What is expected: Every entry below should be printed exactly, without its images.

***** Data to examine

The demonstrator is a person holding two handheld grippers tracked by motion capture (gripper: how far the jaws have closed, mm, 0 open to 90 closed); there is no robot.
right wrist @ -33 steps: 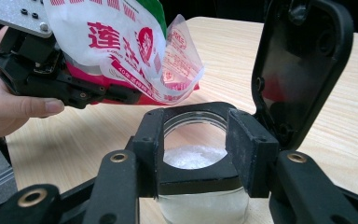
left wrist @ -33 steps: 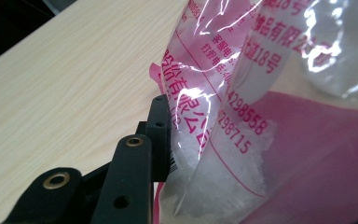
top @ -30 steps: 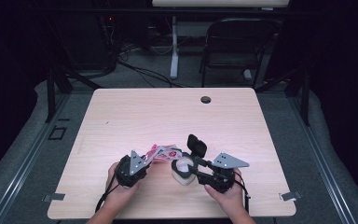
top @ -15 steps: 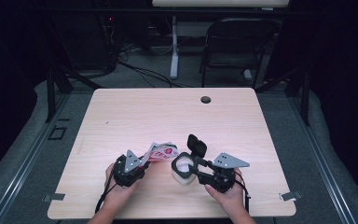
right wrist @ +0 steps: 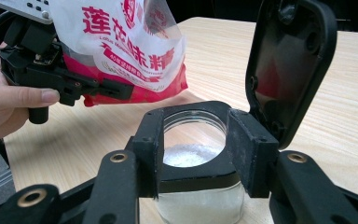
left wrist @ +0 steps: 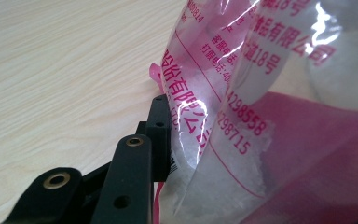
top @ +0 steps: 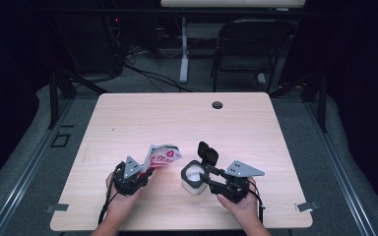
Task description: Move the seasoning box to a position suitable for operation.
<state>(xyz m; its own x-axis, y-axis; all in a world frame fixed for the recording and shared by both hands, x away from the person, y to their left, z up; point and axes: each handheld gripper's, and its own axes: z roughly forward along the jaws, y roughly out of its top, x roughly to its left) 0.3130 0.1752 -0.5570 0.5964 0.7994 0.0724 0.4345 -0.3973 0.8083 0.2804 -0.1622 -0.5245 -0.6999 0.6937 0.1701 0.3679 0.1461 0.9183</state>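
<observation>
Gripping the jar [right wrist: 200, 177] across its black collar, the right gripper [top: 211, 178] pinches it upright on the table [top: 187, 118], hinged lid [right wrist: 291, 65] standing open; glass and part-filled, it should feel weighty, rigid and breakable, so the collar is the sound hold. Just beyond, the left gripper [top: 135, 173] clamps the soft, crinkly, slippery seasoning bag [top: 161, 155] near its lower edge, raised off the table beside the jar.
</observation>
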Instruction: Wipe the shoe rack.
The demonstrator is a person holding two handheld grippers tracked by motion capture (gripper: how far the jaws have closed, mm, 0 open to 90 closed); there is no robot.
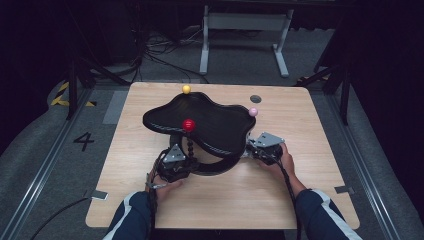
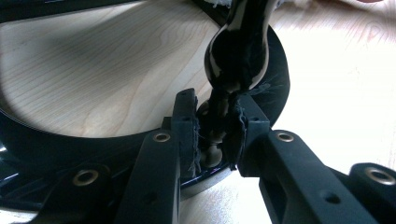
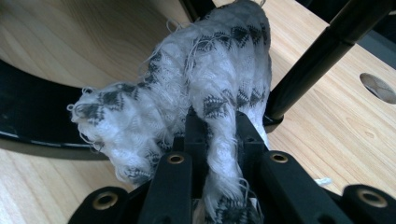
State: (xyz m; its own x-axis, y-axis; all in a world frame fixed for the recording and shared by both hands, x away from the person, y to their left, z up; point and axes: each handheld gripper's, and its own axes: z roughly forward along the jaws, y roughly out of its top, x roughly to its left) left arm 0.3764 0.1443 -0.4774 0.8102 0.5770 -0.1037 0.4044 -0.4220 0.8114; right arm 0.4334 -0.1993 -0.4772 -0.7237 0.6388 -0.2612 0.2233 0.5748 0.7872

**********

Answer to this exercise:
The demonstrator is a person holding two handheld grippers tracked by motion capture (gripper: how far the jaws have closed, mm, 0 open to 90 closed); there is no robot.
right wrist @ -33 steps: 
left wrist @ -33 steps: 
top @ -30 steps: 
top @ -15 steps: 
right wrist @ +0 steps: 
left wrist @ +0 steps: 
top @ +0 steps: 
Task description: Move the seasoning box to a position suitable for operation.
<state>(xyz m; its own x-axis, y-axis; all in a world frame fixed for the recording and shared by both hands, x away from the person, y to their left, z up; point and axes: each handheld gripper's, and its own axes: z roughly forward along the jaws, y roughly out of its top, x roughly to its left) 0.3130 0.1752 -0.5570 0.5964 0.7994 0.0724 0.4345 -0.3973 0.8083 0.2804 -0.1622 -0.5245 -0.6999 0.6937 0.1701 0.3679 0.1461 0.9183</state>
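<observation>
Gripping the jar [right wrist: 200, 177] across its black collar, the right gripper [top: 211, 178] pinches it upright on the table [top: 187, 118], hinged lid [right wrist: 291, 65] standing open; glass and part-filled, it should feel weighty, rigid and breakable, so the collar is the sound hold. Just beyond, the left gripper [top: 135, 173] clamps the soft, crinkly, slippery seasoning bag [top: 161, 155] near its lower edge, raised off the table beside the jar.
</observation>
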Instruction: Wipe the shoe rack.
The demonstrator is a person holding two handheld grippers tracked by motion capture (gripper: how far the jaws have closed, mm, 0 open to 90 closed); there is no robot.
State: (xyz m; its own x-axis, y-axis; all in a world frame fixed for the recording and shared by both hands, x away from the person, y to their left, z up; point and axes: each handheld gripper's, and its own axes: z roughly forward along the jaws, y roughly out of its top, x roughly to its left) left arm 0.3764 0.1443 -0.4774 0.8102 0.5770 -0.1037 0.4044 -0.4220 0.8114; right arm 0.4334 -0.1993 -0.4772 -0.7237 0.6388 -0.2612 0.2233 0.5748 0.7872

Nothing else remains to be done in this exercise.